- **What you have to do**
Below are several records. Retype exactly those lines running from the one with "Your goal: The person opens" through the one with "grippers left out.", end lines included, and no others.

- **Records provided**
· · · · ·

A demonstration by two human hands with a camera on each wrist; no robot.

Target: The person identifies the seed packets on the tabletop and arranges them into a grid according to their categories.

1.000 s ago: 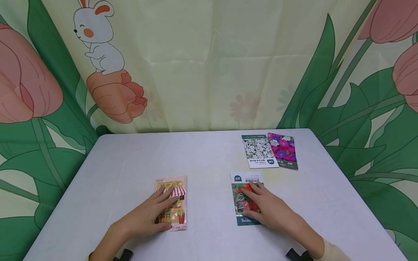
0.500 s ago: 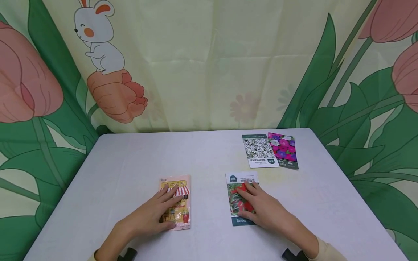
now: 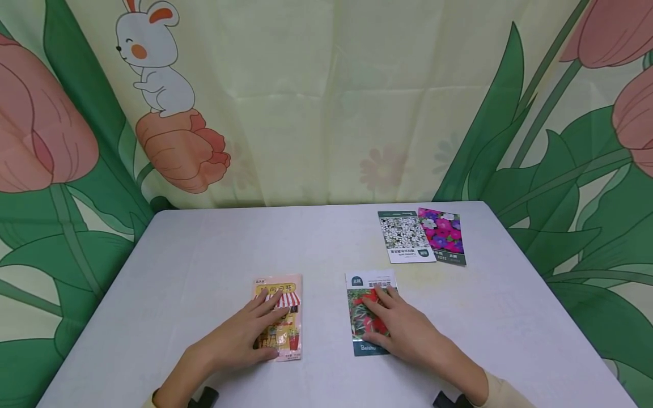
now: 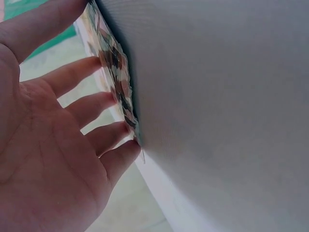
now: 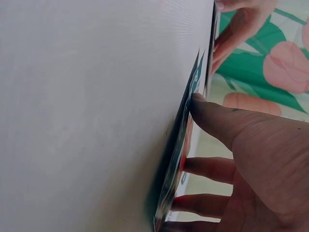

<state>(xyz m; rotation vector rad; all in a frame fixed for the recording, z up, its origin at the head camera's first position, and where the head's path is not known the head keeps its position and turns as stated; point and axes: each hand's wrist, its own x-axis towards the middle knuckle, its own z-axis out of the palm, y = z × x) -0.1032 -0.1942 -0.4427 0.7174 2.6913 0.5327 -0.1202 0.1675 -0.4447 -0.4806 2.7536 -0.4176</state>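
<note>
Flat on the table lies a pink packet (image 3: 291, 334) with yellow print and a red-striped awning. My left hand (image 3: 242, 334) rests on it, fingers spread and fingertips pressing its face; the left wrist view shows the packet's edge (image 4: 118, 72) under those fingertips. To the right lies a seed packet (image 3: 359, 317) with red flowers, a white top and a dark teal bottom band marked "Beishu". My right hand (image 3: 405, 328) touches its face with extended fingers and thumb, covering its right side. In the right wrist view the thumb and fingertips meet the seed packet (image 5: 181, 145).
Toward the back right of the white-covered table (image 3: 204, 243) lie two more packets, one with white flowers (image 3: 405, 233) and one with pink and purple flowers (image 3: 446, 229), slightly overlapping. Behind the table hangs a printed cloth (image 3: 326, 113) with tulips and a rabbit.
Under my left hand the pink packet has slid rightward. The red-flower packet has slid leftward under my right hand, narrowing the gap between them. The two back packets stay put.
</note>
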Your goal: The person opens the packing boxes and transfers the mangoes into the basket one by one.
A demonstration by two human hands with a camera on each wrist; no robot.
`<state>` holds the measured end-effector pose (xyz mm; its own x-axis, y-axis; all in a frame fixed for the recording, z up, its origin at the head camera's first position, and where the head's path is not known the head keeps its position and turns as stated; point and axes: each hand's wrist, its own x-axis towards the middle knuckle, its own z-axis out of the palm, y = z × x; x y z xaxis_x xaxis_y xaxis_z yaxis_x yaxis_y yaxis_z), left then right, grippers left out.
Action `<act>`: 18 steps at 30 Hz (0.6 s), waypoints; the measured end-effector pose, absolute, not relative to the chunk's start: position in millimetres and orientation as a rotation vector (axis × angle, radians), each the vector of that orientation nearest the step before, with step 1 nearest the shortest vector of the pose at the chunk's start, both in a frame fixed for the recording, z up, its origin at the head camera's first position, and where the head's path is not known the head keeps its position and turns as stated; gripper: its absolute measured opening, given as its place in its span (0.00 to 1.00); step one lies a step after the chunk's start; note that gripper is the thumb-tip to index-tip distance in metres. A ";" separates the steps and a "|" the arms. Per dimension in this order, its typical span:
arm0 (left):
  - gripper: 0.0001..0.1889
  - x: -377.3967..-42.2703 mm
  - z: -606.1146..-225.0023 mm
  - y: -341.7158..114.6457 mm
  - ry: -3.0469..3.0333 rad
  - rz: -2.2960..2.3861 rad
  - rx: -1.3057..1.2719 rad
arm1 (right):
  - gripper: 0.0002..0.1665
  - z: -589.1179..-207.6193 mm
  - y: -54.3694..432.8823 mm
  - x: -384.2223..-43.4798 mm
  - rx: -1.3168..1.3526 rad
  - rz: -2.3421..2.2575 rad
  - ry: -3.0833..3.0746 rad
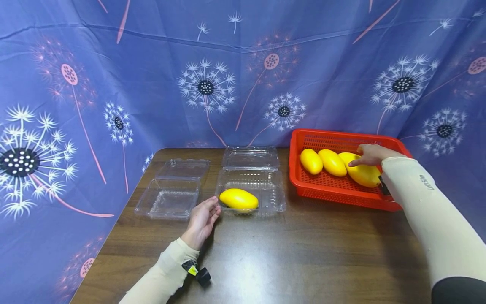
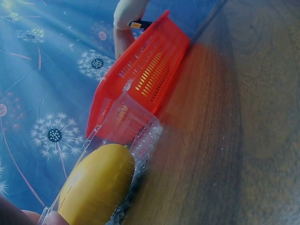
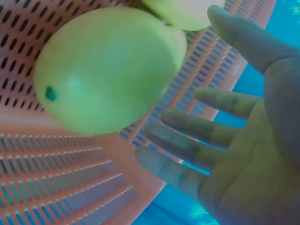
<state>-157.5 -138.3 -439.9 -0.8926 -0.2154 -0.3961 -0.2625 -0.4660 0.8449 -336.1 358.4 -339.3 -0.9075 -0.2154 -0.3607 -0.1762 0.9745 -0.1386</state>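
Observation:
One yellow mango [image 1: 238, 199] lies in the front of a clear plastic clamshell box [image 1: 271, 198], whose lid is folded back. My left hand [image 1: 202, 221] is at the box's front left corner, thumb and finger pinching its rim in the left wrist view, beside the mango [image 2: 98, 187]. My right hand [image 1: 372, 154] reaches into the red basket [image 1: 341, 194], over the rightmost mango [image 1: 364, 174]. The right wrist view shows this hand [image 3: 234, 136] with fingers spread and apart from the large mango [image 3: 108, 70]. More mangoes [image 1: 311, 161] lie to its left in the basket.
A second clear clamshell box [image 1: 168, 202] stands lid-back on the left. Everything rests on a brown wooden table [image 1: 303, 253]. A blue dandelion-print cloth [image 1: 235, 55] hangs right behind the table and around its sides.

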 end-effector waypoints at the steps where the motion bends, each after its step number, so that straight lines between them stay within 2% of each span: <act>1: 0.19 -157.4 -440.0 -138.0 1.604 2.569 -0.723 | 0.54 -337.6 356.3 -335.5 -0.290 -0.152 2.738; 4: 0.18 -156.6 -440.0 -138.0 1.598 2.583 -0.716 | 0.54 -332.1 347.3 -334.0 -0.313 -0.184 2.735; 12: 0.05 -155.6 -438.7 -140.6 1.561 2.592 -0.722 | 0.53 -318.4 317.7 -330.1 -0.414 -0.268 2.778; 18: 0.06 -156.3 -438.1 -142.4 1.554 2.561 -0.729 | 0.51 -310.8 297.0 -324.3 -0.510 -0.246 2.814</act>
<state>-156.3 -142.4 -438.1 -0.8865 -0.1893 -0.4223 -0.2871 -0.4907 0.8226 -324.3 297.0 -310.8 -0.9015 -0.3651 -0.2324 -0.3192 0.9235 -0.2125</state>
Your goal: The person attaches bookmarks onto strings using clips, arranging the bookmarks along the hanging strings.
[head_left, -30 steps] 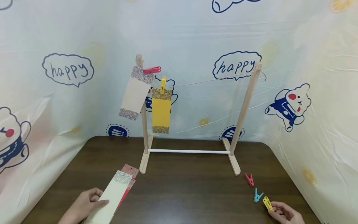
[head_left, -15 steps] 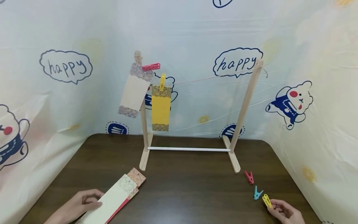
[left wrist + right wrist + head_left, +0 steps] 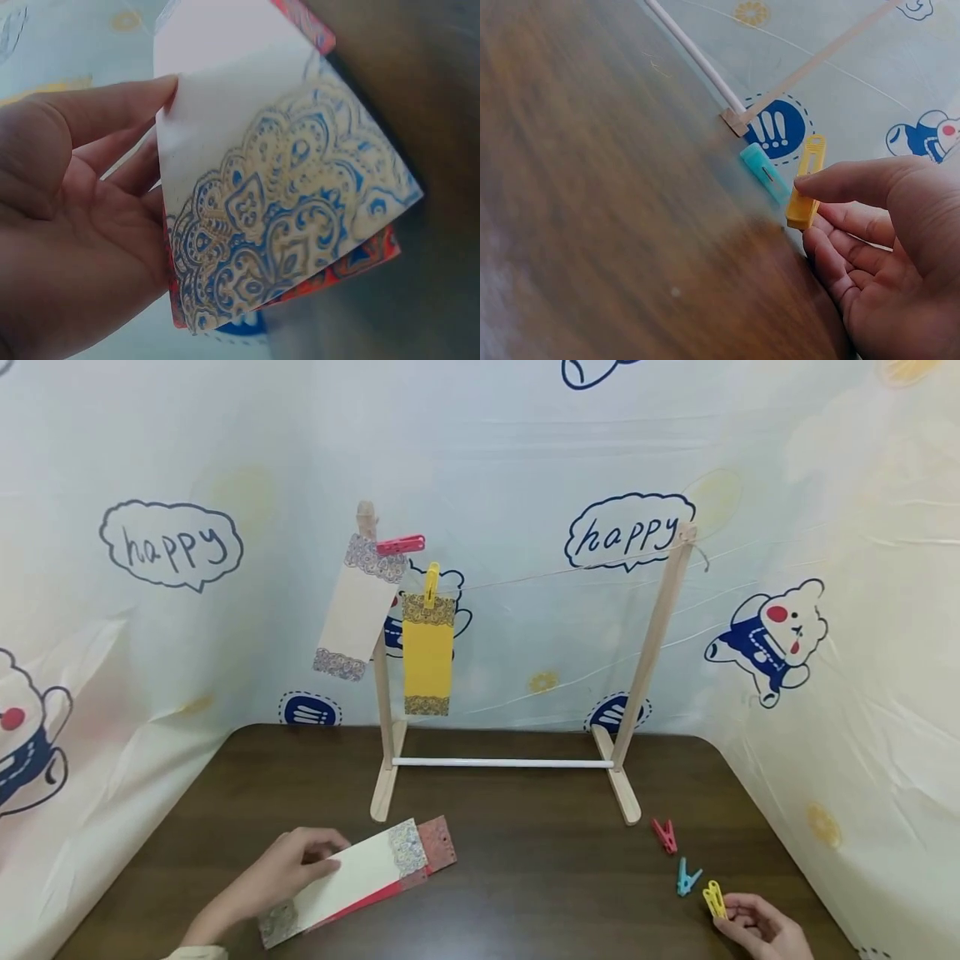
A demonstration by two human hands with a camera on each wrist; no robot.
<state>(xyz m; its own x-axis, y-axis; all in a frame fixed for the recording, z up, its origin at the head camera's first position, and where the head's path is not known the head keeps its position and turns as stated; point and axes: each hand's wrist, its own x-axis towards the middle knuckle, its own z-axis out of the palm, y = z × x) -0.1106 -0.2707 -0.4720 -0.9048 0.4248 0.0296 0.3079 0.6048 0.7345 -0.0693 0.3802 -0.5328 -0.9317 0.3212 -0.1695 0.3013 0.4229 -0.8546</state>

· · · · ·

- **Exercise result**
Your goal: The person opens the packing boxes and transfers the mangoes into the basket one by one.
A demonstration by two human hands with a camera on each wrist; no robot.
`<state>` holds the measured end-effector pose (xyz mm; its own x-axis, y-axis; all in a frame fixed for the recording, z up, its origin at the head camera's first position, and where the head's path is not known the head keeps its position and turns as stated; point and axes: each hand's wrist, its own x-axis towards the middle knuckle, its own z-axis out of the palm, y = z × x; x y z xaxis_x xaxis_y xaxis_z yaxis_x yaxis_y yaxis_z), left then right, grippers left out.

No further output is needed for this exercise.